> _Given material_:
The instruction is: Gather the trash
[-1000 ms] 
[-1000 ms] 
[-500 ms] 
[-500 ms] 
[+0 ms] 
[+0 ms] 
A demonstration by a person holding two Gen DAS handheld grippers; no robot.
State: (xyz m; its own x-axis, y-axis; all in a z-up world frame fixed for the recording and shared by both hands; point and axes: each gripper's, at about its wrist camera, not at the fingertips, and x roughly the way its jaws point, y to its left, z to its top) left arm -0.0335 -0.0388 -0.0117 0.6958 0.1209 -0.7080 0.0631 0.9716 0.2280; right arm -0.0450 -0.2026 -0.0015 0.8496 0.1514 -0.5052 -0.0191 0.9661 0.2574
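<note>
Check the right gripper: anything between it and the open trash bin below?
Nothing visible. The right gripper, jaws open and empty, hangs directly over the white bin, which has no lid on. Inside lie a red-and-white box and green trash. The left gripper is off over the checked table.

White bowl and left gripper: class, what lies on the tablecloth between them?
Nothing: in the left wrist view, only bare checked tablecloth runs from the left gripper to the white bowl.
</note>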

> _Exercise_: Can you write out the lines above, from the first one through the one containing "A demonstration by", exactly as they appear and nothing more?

> _Solution for this exercise_:
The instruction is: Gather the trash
[-1000 ms] 
[-1000 ms] 
[-500 ms] 
[-500 ms] 
[+0 ms] 
[+0 ms] 
A demonstration by a person holding two Gen DAS handheld grippers; no robot.

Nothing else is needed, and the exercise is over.